PHOTOS: Turkey presses Syrian assault as thousands flee the fighting

A Syrian girl who is newly displaced by the Turkish military operation in northeastern Syria, weeps as she sits in a bus upon her arrival at the Bardarash camp, north of Mosul, Iraq, Oct. 16, 2019. (Photo: Hussein Malla/AP)

Turkey's invasion of northern Syria — along with the criticism and threats of sanctions brandished by fellow NATO members at Ankara over the offensive — is close to sparking a crisis at the world's biggest military alliance.

But despite the high political-military tensions, Turkey is very unlikely to be ejected from the 29-member alliance, for NATO has seen tense times and survived them before.

From the Suez Canal crisis in 1956 to France leaving its military command structure in 1967 — which forced the alliance to move its headquarters to Brussels in Belgium — to the deep split among allies over the Iraq war in 2003, NATO bonds have been tested. But no country has left the alliance or been forced out.

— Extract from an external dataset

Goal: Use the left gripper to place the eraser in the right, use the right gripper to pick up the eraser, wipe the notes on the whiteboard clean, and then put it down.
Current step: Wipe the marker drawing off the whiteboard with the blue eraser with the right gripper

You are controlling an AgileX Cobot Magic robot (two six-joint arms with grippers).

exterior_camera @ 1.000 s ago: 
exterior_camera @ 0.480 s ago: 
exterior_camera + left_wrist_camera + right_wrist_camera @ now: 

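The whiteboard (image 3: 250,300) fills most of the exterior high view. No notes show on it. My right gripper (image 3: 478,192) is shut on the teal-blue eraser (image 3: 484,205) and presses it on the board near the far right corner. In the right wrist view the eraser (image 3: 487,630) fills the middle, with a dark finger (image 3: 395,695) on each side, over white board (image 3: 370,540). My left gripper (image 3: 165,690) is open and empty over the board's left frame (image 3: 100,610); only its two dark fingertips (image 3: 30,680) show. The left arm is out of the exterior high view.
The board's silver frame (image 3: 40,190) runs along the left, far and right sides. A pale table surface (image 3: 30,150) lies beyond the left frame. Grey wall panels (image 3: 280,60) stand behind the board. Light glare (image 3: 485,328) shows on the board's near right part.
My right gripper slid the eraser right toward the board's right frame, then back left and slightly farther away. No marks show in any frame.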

Beyond that, Turkey is of great strategic importance to NATO. The large, mainly Muslim country straddles the Bosporus Strait, making it vital bridge between Europe, the Middle East and Central Asia. It's also the only waterway in and out of the Black Sea, where Russia's naval fleet is based.

Turkey has NATO's second biggest army, after the United States, and keeping the country inside NATO helps keep a lid on Turkey's historic tensions with its neighbor Greece.

In this photo taken from the Turkish side of the border between Turkey and Syria, in Ceylanpinar, Sanliurfa province, southeastern Turkey, smoke billows from targets in Ras al-Ayn, Syria, during bombardment by Turkish forces, Oct. 16, 2019. (Photo: Lefteris Pitarakis/AP)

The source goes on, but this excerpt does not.